■ **ABOUT THIS TASK**: Nothing but the pictures should be dropped; repeat the rest of the data below exactly.

----

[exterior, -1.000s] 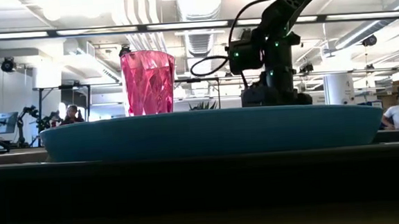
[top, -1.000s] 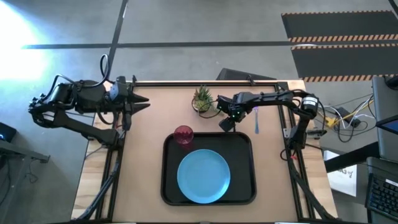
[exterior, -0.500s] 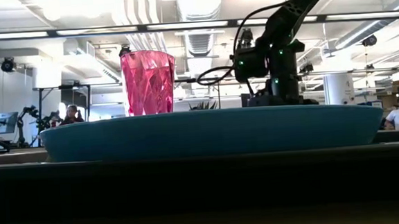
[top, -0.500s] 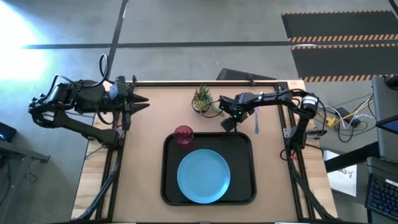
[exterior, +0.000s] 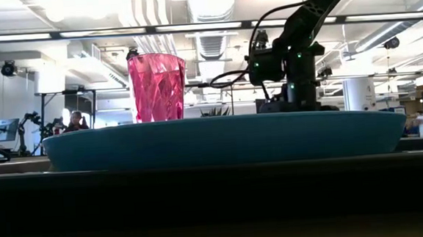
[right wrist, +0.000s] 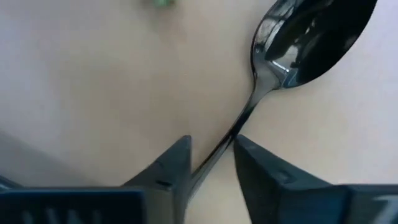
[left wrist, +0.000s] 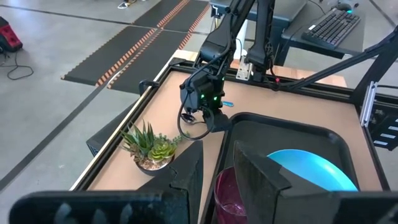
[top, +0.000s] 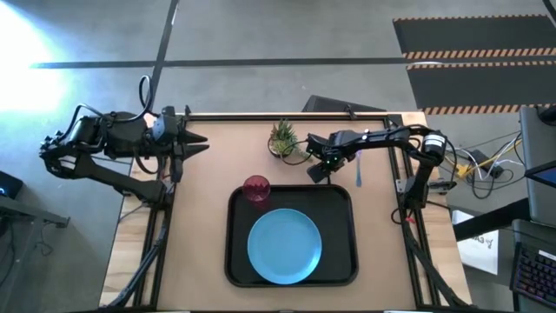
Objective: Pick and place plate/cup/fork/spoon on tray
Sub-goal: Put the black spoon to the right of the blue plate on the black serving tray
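The right gripper [top: 316, 170] is hanging low over the bench [top: 208, 183], just off the tray's [top: 234, 261] far edge at about one o'clock from the plate [top: 284, 246]. Compared with a second ago it has been sliding a little outward, away from the potted succulent [top: 283, 139] and toward the fork [top: 357, 165], and over the last half second it has barely been shifting at all, so it looks to be settling for a grasp. Its wrist camera is showing why: the spoon's [right wrist: 292, 43] thin handle is running between the two jaws, which are standing apart with a narrow gap on either side and not yet pinching it. The spoon is lying flat on the bare bench, its bowl pointing away from the gripper.

The plate is already sitting in the middle of the tray and the red cup [top: 256, 188] is standing upright at the tray's eleven o'clock corner, so by my reckoning half the job is done. The blue-handled fork is lying on the bench at three o'clock from the right gripper, untouched.

The left gripper [top: 195, 145] is waiting at the bench's nine o'clock side, jaws apart and empty
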You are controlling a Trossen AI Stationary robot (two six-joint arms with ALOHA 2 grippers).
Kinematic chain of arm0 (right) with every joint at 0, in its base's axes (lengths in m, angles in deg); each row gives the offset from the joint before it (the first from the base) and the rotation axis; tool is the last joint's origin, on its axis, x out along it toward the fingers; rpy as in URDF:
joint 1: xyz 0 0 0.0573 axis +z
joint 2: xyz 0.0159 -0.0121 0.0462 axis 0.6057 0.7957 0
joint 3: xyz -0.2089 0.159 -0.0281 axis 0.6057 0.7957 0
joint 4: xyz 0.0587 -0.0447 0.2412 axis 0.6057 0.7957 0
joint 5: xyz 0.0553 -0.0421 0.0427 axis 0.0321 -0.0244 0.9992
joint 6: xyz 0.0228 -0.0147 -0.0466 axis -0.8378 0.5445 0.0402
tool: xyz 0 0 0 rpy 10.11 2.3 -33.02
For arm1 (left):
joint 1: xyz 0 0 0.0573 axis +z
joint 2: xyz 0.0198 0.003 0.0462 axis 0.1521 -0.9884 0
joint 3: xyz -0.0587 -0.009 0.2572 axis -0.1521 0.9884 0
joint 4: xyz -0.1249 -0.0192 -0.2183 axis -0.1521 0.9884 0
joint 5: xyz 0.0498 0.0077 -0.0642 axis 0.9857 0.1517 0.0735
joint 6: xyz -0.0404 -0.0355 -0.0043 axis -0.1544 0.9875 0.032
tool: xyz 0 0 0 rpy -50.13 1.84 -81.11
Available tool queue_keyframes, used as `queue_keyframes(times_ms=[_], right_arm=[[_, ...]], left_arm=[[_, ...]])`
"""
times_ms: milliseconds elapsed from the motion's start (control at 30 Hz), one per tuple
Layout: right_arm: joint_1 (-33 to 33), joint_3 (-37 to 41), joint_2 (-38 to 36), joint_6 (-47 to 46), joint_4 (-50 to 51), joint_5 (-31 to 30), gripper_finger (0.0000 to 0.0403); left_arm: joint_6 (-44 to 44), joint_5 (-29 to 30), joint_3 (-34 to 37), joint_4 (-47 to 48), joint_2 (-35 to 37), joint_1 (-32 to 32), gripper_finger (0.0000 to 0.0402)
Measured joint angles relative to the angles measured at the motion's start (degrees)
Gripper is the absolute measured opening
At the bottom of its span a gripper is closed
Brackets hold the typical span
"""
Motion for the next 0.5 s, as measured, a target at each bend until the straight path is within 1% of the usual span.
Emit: queue_keyframes(times_ms=[133, 167, 267, 500], right_arm=[[0.0, 0.3, 0.0, -1.2, -1.4, -0.9, 0.0027], [0.0, 0.5, 0.0, -1.1, -1.9, -1.0, 0.0018], [0.0, 1.0, 0.0, -1.3, -2.9, -1.2, 0.0011], [0.1, 1.2, -0.8, -2.1, -3.4, -2.3, 0.0010]], left_arm=[[0.0, 0.0, 0.0, 0.1, 0.0, 0.0, 0.0073], [0.0, 0.0, 0.0, 0.1, 0.0, 0.0, 0.0073], [0.0, 0.0, 0.0, 0.5, 0.0, 0.0, 0.0073], [0.2, 0.0, 0.0, 1.4, 0.0, 0.0, 0.0073]])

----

■ **ANSWER TO THIS EXERCISE**:
[exterior, -1.000s] 
[top, -1.000s] 
[exterior, -0.500s] 
[top, -0.500s] 
[exterior, +0.000s] 
[right wrist, +0.000s] 
[left wrist, +0.000s] 
[top, +0.000s] 
Objective: Pick and place plate/cup/fork/spoon on tray
Sub-goal: Put the black spoon to the right of the blue plate on the black serving tray
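The right gripper [top: 316, 170] is hanging low over the bench [top: 208, 183], just off the tray's [top: 234, 261] far edge at about one o'clock from the plate [top: 284, 246]. Compared with a second ago it has been sliding a little outward, away from the potted succulent [top: 283, 139] and toward the fork [top: 357, 165], and over the last half second it has barely been shifting at all, so it looks to be settling for a grasp. Its wrist camera is showing why: the spoon's [right wrist: 292, 43] thin handle is running between the two jaws, which are standing apart with a narrow gap on either side and not yet pinching it. The spoon is lying flat on the bare bench, its bowl pointing away from the gripper.

The plate is already sitting in the middle of the tray and the red cup [top: 256, 188] is standing upright at the tray's eleven o'clock corner, so by my reckoning half the job is done. The blue-handled fork is lying on the bench at three o'clock from the right gripper, untouched.

The left gripper [top: 195, 145] is waiting at the bench's nine o'clock side, jaws apart and empty
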You are controlling a Trossen AI Stationary robot (two six-joint arms with ALOHA 2 grippers).
Kinematic chain of arm0 (right) with every joint at 0, in its base's axes (lengths in m, angles in deg); each row gives the offset from the joint before it (the first from the base) and the rotation axis; tool is the last joint's origin, on its axis, x out along it toward the fingers; rpy as in URDF:
joint 1: xyz 0 0 0.0573 axis +z
joint 2: xyz 0.0159 -0.0121 0.0462 axis 0.6057 0.7957 0
joint 3: xyz -0.2089 0.159 -0.0281 axis 0.6057 0.7957 0
joint 4: xyz 0.0587 -0.0447 0.2412 axis 0.6057 0.7957 0
joint 5: xyz 0.0553 -0.0421 0.0427 axis 0.0321 -0.0244 0.9992
joint 6: xyz 0.0228 -0.0147 -0.0466 axis -0.8378 0.5445 0.0402
tool: xyz 0 0 0 rpy 10.11 2.3 -33.02
For arm1 (left):
joint 1: xyz 0 0 0.0573 axis +z
joint 2: xyz 0.0198 0.003 0.0462 axis 0.1521 -0.9884 0
joint 3: xyz -0.0587 -0.009 0.2572 axis -0.1521 0.9884 0
joint 4: xyz -0.1249 -0.0192 -0.2183 axis -0.1521 0.9884 0
joint 5: xyz 0.0498 0.0077 -0.0642 axis 0.9857 0.1517 0.0735
joint 6: xyz -0.0404 -0.0355 -0.0043 axis -0.1544 0.9875 0.032
tool: xyz 0 0 0 rpy -50.13 1.84 -81.11
Available tool queue_keyframes, used as `queue_keyframes(times_ms=[_], right_arm=[[_, ...]], left_arm=[[_, ...]])`
"""
times_ms: milliseconds elapsed from the motion's start (control at 30 Hz), one per tuple
Layout: right_arm: joint_1 (-33 to 33), joint_3 (-37 to 41), joint_2 (-38 to 36), joint_6 (-47 to 46), joint_4 (-50 to 51), joint_5 (-31 to 30), gripper_finger (0.0000 to 0.0403); left_arm: joint_6 (-44 to 44), joint_5 (-29 to 30), joint_3 (-34 to 37), joint_4 (-47 to 48), joint_2 (-35 to 37), joint_1 (-32 to 32), gripper_finger (0.0000 to 0.0402)
Measured joint angles relative to the angles measured at the motion's start (degrees)
Gripper is the absolute measured opening
At the bottom of its span a gripper is closed
Brackets hold the typical span
"""
Motion for the next 0.5 s, as measured, a target at each bend until the straight path is within 1% of the usual span.
Emit: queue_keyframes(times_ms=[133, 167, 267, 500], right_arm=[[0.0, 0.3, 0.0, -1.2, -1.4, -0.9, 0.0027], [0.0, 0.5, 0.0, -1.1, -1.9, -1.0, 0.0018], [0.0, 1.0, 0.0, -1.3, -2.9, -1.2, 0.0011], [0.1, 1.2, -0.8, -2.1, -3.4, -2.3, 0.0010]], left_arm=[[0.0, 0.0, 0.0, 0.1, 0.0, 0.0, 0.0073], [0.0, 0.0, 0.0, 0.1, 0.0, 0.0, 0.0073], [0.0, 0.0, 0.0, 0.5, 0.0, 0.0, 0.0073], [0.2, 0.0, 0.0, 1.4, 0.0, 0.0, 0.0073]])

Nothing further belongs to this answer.